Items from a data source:
--- START ---
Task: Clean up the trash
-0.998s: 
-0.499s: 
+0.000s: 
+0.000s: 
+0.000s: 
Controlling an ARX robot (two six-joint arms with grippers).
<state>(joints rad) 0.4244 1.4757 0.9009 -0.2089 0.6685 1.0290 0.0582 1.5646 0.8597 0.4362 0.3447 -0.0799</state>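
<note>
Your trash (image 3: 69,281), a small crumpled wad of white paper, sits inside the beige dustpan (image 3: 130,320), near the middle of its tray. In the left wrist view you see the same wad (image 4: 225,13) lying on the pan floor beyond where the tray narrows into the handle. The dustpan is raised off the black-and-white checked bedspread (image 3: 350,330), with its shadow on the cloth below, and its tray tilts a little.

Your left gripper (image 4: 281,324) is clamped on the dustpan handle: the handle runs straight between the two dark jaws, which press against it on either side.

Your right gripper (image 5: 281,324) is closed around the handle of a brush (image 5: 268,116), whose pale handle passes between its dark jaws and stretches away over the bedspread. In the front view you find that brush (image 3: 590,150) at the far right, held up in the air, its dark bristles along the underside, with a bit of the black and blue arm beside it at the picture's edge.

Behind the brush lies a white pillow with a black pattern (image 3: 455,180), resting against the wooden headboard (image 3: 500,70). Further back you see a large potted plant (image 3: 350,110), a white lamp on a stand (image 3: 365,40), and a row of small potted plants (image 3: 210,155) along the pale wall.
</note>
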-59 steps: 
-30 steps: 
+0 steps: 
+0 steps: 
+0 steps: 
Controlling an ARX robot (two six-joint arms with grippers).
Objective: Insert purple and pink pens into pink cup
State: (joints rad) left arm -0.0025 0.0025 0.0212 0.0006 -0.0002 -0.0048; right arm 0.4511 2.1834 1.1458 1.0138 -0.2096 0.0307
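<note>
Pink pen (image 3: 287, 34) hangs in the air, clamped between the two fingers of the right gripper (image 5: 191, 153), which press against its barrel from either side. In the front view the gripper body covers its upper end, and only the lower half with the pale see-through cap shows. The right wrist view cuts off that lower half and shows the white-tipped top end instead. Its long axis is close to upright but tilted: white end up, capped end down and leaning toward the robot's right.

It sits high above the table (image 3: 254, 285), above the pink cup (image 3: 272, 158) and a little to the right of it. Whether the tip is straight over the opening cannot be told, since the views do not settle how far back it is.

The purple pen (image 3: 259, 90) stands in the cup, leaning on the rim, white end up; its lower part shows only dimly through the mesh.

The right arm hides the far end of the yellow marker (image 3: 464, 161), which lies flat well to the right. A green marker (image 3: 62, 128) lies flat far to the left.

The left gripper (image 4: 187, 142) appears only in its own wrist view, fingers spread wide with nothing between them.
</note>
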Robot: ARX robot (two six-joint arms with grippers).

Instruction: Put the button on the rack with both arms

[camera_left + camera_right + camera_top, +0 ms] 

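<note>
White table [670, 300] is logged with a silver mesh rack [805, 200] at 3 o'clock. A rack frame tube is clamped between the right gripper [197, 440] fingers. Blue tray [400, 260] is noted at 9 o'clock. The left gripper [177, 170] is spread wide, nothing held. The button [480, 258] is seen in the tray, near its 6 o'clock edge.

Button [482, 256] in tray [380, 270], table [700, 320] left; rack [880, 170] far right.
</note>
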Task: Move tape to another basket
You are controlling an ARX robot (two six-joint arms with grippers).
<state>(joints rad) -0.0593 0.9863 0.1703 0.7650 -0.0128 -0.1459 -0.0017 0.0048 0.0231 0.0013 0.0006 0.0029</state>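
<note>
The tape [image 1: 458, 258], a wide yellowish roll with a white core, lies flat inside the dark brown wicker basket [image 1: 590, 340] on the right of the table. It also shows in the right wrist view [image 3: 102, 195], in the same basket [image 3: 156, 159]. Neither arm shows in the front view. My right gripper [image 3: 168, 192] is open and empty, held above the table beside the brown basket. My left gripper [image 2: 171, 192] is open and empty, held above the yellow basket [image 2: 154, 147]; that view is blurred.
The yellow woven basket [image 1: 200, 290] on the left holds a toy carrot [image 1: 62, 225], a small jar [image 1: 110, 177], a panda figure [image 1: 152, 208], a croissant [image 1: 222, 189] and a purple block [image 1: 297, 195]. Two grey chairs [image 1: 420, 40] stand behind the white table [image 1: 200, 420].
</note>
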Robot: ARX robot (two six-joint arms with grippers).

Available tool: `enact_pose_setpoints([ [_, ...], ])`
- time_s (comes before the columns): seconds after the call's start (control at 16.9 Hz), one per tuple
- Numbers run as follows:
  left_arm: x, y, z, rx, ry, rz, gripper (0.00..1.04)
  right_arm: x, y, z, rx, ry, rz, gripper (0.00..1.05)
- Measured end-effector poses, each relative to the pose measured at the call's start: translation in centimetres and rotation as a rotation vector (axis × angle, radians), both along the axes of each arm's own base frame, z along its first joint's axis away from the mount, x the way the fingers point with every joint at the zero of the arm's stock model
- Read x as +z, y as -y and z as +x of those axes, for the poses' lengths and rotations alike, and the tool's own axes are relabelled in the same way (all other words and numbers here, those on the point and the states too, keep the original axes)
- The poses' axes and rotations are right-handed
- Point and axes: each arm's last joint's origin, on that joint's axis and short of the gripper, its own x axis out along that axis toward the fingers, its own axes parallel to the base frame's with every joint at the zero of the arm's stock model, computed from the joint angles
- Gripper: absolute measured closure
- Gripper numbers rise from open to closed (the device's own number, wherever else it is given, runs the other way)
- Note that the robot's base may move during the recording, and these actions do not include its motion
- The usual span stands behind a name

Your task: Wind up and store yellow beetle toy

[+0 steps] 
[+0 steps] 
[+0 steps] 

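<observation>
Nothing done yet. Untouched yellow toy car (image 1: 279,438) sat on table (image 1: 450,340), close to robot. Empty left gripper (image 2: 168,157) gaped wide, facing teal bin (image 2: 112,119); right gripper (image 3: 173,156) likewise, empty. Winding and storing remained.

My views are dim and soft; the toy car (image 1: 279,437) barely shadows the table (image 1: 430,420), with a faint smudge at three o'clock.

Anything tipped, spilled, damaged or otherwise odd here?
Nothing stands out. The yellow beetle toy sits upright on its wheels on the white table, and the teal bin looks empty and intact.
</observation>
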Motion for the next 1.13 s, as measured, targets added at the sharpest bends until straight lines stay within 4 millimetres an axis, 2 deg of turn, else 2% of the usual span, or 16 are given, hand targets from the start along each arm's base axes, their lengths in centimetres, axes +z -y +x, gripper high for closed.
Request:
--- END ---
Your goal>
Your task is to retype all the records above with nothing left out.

Exercise output>
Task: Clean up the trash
-0.998s: 
-0.499s: 
+0.000s: 
+0.000s: 
+0.000s: 
Controlling an ARX robot (two six-joint arms with grippers).
<state>(joints rad) 0.4244 1.4757 0.9009 -0.2089 0.6685 1.0290 0.0582 1.5646 0.8597 0.4362 0.3447 -0.0799</state>
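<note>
Your trash (image 3: 69,281), a small crumpled wad of white paper, sits inside the beige dustpan (image 3: 130,320), near the middle of its tray. In the left wrist view you see the same wad (image 4: 225,13) lying on the pan floor beyond where the tray narrows into the handle. The dustpan is raised off the black-and-white checked bedspread (image 3: 350,330), with its shadow on the cloth below, and its tray tilts a little.

Your left gripper (image 4: 281,324) is clamped on the dustpan handle: the handle runs straight between the two dark jaws, which press against it on either side.

Your right gripper (image 5: 281,324) is closed around the handle of a brush (image 5: 268,116), whose pale handle passes between its dark jaws and stretches away over the bedspread. In the front view you find that brush (image 3: 590,150) at the far right, held up in the air, its dark bristles along the underside, with a bit of the black and blue arm beside it at the picture's edge.

Behind the brush lies a white pillow with a black pattern (image 3: 455,180), resting against the wooden headboard (image 3: 500,70). Further back you see a large potted plant (image 3: 350,110), a white lamp on a stand (image 3: 365,40), and a row of small potted plants (image 3: 210,155) along the pale wall.
</note>
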-59 steps: 
-30 steps: 
+0 steps: 
+0 steps: 
+0 steps: 
Controlling an ARX robot (two six-joint arms with grippers).
Objective: Insert purple and pink pens into pink cup
State: (joints rad) left arm -0.0025 0.0025 0.0212 0.0006 -0.0002 -0.0048; right arm 0.4511 2.1834 1.1458 1.0138 -0.2096 0.0307
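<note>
Pink pen (image 3: 287, 34) hangs in the air, clamped between the two fingers of the right gripper (image 5: 191, 153), which press against its barrel from either side. In the front view the gripper body covers its upper end, and only the lower half with the pale see-through cap shows. The right wrist view cuts off that lower half and shows the white-tipped top end instead. Its long axis is close to upright but tilted: white end up, capped end down and leaning toward the robot's right.

It sits high above the table (image 3: 254, 285), above the pink cup (image 3: 272, 158) and a little to the right of it. Whether the tip is straight over the opening cannot be told, since the views do not settle how far back it is.

The purple pen (image 3: 259, 90) stands in the cup, leaning on the rim, white end up; its lower part shows only dimly through the mesh.

The right arm hides the far end of the yellow marker (image 3: 464, 161), which lies flat well to the right. A green marker (image 3: 62, 128) lies flat far to the left.

The left gripper (image 4: 187, 142) appears only in its own wrist view, fingers spread wide with nothing between them.
</note>
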Robot: ARX robot (two six-joint arms with grippers).

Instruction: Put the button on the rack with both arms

[camera_left + camera_right + camera_top, +0 ms] 

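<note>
White table [670, 300] is logged with a silver mesh rack [805, 200] at 3 o'clock. A rack frame tube is clamped between the right gripper [197, 440] fingers. Blue tray [400, 260] is noted at 9 o'clock. The left gripper [177, 170] is spread wide, nothing held. The button [480, 258] is seen in the tray, near its 6 o'clock edge.

Button [482, 256] in tray [380, 270], table [700, 320] left; rack [880, 170] far right.
</note>
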Task: Move tape to another basket
You are controlling an ARX robot (two six-joint arms with grippers).
<state>(joints rad) -0.0593 0.9863 0.1703 0.7650 -0.0128 -0.1459 -0.0017 0.0048 0.0231 0.0013 0.0006 0.0029</state>
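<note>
The tape [image 1: 458, 258], a wide yellowish roll with a white core, lies flat inside the dark brown wicker basket [image 1: 590, 340] on the right of the table. It also shows in the right wrist view [image 3: 102, 195], in the same basket [image 3: 156, 159]. Neither arm shows in the front view. My right gripper [image 3: 168, 192] is open and empty, held above the table beside the brown basket. My left gripper [image 2: 171, 192] is open and empty, held above the yellow basket [image 2: 154, 147]; that view is blurred.
The yellow woven basket [image 1: 200, 290] on the left holds a toy carrot [image 1: 62, 225], a small jar [image 1: 110, 177], a panda figure [image 1: 152, 208], a croissant [image 1: 222, 189] and a purple block [image 1: 297, 195]. Two grey chairs [image 1: 420, 40] stand behind the white table [image 1: 200, 420].
</note>
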Robot: ARX robot (two six-joint arms with grippers).

Available tool: `enact_pose_setpoints([ [_, ...], ])`
- time_s (comes before the columns): seconds after the call's start (control at 16.9 Hz), one per tuple
- Numbers run as follows:
  left_arm: x, y, z, rx, ry, rz, gripper (0.00..1.04)
  right_arm: x, y, z, rx, ry, rz, gripper (0.00..1.05)
- Measured end-effector poses, each relative to the pose measured at the call's start: translation in centimetres and rotation as a rotation vector (axis × angle, radians), both along the axes of each arm's own base frame, z along its first joint's axis away from the mount, x the way the fingers point with every joint at the zero of the arm's stock model
- Read x as +z, y as -y and z as +x of those axes, for the poses' lengths and rotations alike, and the tool's own axes are relabelled in the same way (all other words and numbers here, those on the point and the states too, keep the original axes)
- The poses' axes and rotations are right-handed
- Point and axes: each arm's last joint's origin, on that joint's axis and short of the gripper, its own x axis out along that axis toward the fingers, its own axes parallel to the base frame's with every joint at the zero of the arm's stock model, computed from the joint angles
- Gripper: absolute measured closure
- Gripper numbers rise from open to closed (the device's own number, wherever else it is given, runs the other way)
- Note that the robot's base may move during the recording, and these actions do not include its motion
- The usual span stands behind a name

Your task: Wind up and store yellow beetle toy

[+0 steps] 
[+0 steps] 
[+0 steps] 

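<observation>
Nothing done yet. Untouched yellow toy car (image 1: 279,438) sat on table (image 1: 450,340), close to robot. Empty left gripper (image 2: 168,157) gaped wide, facing teal bin (image 2: 112,119); right gripper (image 3: 173,156) likewise, empty. Winding and storing remained.

My views are dim and soft; the toy car (image 1: 279,437) barely shadows the table (image 1: 430,420), with a faint smudge at three o'clock.

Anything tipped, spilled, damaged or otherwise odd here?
Nothing stands out. The yellow beetle toy sits upright on its wheels on the white table, and the teal bin looks empty and intact.
</observation>
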Motion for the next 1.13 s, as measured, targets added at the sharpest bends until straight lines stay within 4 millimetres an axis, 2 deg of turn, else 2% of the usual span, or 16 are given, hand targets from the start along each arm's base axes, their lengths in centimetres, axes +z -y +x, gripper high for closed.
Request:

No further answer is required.